Here, \(H_S = H_{Ss} + H_{Si} + H_{Sr}\) and \(H_L = H_{Ls} + H_{Li} + H_{Lr}\) denote the total population density of small and large hosts, respectively, \(I_{TS} = L_{Fi} + N_{FSi}\) and \(I_{TL} = N_{FLi} + A_{Fi}\) represent the total infected ticks feeding on small and large hosts, respectively, and \(T_{TS} = L_{Fs} + L_{Fi} + N_{FSs} + N_{FSi}\) and \(T_{TL} = N_{FLs} + N_{FLi} + A_{Fs} + A_{Fi}\) represent the total ticks feeding on small and large hosts, respectively. We assume hosts have natural death rates \(d_S, d_L\) and maximum birth rates \(a_S, a_L\) which are modified through self-regulation using the parameters \(q_S, q_L\), leading to a carrying capacity of \(K_S = (a_S-d_S)/(a_Sq_S)\) and \(K_L = (a_L - d_L)/(a_Lq_L)\), for small and large hosts, respectively. The terms representing regulation through attachment, \(\Phi _1\) and \(\Phi _2\) are the same as in Eq. (2) with \(L_Q = L_{Qs} + L_{Qi}, N_Q = N_{Qs} + N_{Qi}\) and \(A_Q = A_{Qs} + A_{Qi}\) denoting the total questing larvae, nymph and adult population densities, respectively.

Table 2 Definitions and baseline values for the epidemiological parameters and host demographic parameters

We assume four methods of transmission: host to tick, tick to host, vertical transmission, and non-systemic transmission (co-feeding) (see Figure S.11 in the supplementary material).
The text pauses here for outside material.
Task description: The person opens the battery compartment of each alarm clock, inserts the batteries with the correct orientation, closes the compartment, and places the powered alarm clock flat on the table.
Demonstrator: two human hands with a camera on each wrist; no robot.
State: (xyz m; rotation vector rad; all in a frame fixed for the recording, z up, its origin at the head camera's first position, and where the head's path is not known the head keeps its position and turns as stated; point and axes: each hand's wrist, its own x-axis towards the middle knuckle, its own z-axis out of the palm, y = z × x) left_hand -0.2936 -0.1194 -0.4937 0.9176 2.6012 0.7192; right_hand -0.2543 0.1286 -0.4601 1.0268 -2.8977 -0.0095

The first three transmission routes are as described in Rosá and Pugliese (2007) (Rosá and Pugliese 2007) with host-tick transmission coefficients \(p^L, p^{N1}, p^{N2}\) and \(p^A\) for each respective class of tick; tick to host transmission coefficients \(q^L, q^{N1}, q^{N2}\) and \(q^A\) for each respective class of tick and for vertical transmission a proportion \(\rho \) of larvae reproduced from feeding infected adult ticks are infected. Ticks acquire infection through non-systemic transmission (co-feeding ticks) during feeding with transmission coefficient \(\theta _{TT}\) and at a rate dependent on the ratio between infected ticks and total ticks feeding on a specific host. Co-feeding transmission can occur between a susceptible and infected tick of any tick class that feeds on the same type of host. Small and large hosts can recover from the infection at rates \(\gamma _S\) and \(\gamma _L\), respectively.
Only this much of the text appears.